Duke salıncaklı koltuğundan kalktı, dolaba gitti, elini Noel süslemeleri ile dolu kutunun altına soktu ve silahı çıkardı. 45 milimetre.
"işte bu. bu. Amerika'nın bildiği tek adalet bu. sadece bundan anlıyor insanlar."
salladı lanet şeyi havada.
Lala astronotla oynuyordu, paraşütü açılması gerektiği gibi açılmıyordu, buyrun işte: bir sahtekarlık daha. ölü-gözlü martı gibi. yazmayan tükenmez gibi. kesik hatta Baba diye haykıran İsa gibi.
"şu silahı yerine koy," dedi Mag. "ben çalışırım, izin ver de bir iş bulayım."
"SEN! kaç kere duydum ben bunu? senin yapmayı bildiğin tek şey düzüşmek, ve yatağa uzanıp çikolata atıştırarak dergi okumak."
"böyle konuşma, Duke, yalvarırım -SEVİYORUM seni. gerçekten seviyorum."
birden kendini yorgun hissetti Duke. "tamam, tamam, şu poşetleri boşalt bari. işe çıkmadan yiyecek bir şey hazırla bana."
Duke silahı dolaba koydu, oturdu ve bir sigara yaktı.
"Duke," dedi Lala, "sana Duke dememi mi istersin, yoksa Baba mı?"
"nasıl istersen, tatlım, içinden nasıl gelirse."
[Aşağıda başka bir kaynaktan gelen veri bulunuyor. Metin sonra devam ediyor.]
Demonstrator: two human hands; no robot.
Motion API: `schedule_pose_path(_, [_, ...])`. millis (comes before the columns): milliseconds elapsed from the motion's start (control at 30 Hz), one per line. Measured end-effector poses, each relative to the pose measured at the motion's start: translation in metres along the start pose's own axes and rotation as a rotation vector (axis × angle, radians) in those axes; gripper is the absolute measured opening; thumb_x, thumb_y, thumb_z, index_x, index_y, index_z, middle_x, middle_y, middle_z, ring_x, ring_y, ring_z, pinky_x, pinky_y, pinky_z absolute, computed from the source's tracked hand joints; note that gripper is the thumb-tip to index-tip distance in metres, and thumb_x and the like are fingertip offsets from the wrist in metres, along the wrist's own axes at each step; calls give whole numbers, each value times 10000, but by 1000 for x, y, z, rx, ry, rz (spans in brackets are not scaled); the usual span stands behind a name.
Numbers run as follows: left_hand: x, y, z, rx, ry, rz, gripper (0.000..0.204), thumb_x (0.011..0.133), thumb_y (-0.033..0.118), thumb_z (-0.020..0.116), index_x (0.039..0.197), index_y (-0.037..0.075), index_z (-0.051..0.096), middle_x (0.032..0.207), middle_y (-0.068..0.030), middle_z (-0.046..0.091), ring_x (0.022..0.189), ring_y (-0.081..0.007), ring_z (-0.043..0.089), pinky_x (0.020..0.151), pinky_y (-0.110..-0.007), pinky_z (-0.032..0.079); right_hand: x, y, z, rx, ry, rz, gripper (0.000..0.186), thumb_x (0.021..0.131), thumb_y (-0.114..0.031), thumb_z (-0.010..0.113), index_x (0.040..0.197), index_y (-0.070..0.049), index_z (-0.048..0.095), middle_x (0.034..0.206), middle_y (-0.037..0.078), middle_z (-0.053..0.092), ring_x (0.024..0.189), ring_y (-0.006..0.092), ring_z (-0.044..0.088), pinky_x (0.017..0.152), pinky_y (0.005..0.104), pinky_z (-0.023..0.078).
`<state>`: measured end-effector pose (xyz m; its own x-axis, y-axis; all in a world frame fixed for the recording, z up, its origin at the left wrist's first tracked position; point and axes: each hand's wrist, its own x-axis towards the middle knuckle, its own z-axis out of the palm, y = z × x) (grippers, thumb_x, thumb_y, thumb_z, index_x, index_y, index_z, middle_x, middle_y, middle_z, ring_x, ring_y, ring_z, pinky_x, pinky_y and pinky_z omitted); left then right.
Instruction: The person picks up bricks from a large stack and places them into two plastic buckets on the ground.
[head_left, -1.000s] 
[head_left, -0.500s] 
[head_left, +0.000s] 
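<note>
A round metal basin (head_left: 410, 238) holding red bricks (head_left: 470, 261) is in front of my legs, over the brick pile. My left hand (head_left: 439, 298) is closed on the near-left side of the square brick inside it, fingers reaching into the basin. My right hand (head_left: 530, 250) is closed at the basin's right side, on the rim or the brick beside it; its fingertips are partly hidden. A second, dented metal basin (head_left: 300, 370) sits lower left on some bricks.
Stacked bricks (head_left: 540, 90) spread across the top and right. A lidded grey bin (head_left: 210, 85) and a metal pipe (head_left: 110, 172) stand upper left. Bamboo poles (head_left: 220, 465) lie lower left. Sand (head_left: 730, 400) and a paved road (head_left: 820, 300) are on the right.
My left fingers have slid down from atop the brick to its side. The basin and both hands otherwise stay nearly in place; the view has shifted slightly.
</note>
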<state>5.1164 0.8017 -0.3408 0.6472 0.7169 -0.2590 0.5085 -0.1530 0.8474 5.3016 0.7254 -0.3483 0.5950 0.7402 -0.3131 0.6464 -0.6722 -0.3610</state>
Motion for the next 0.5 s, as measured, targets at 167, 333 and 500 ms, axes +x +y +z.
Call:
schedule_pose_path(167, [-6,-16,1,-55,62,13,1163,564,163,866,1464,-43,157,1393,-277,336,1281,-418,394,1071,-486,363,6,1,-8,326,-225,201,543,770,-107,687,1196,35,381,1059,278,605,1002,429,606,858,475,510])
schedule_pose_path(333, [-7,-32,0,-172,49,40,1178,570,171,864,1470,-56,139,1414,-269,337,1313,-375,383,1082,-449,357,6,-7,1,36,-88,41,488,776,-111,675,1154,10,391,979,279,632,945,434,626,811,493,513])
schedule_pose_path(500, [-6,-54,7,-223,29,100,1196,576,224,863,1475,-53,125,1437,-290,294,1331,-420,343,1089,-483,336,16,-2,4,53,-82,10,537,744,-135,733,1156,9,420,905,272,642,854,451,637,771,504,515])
"hindistan cevizinin üstünde neden kıllar var?"
"Tanrım, bilmiyorum, hayalarımda neden kıllar var?"
elinde bir kutu bezelye konservesi ile Mag çıktı mutfaktan,"çocuğumla bu şekilde konuşmana izin vermem."
"çocuğun mu? ağzına bak şunun, tıpkı benim ağzım, gözlerine bak. benim gözlerim, ruhu benim ruhum, çocuğummuş -senin yarığından çıktığı, senin memelerini emdiği için mi senin oluyor? kimsenin çocuğu değil o. kendinin çocuğu."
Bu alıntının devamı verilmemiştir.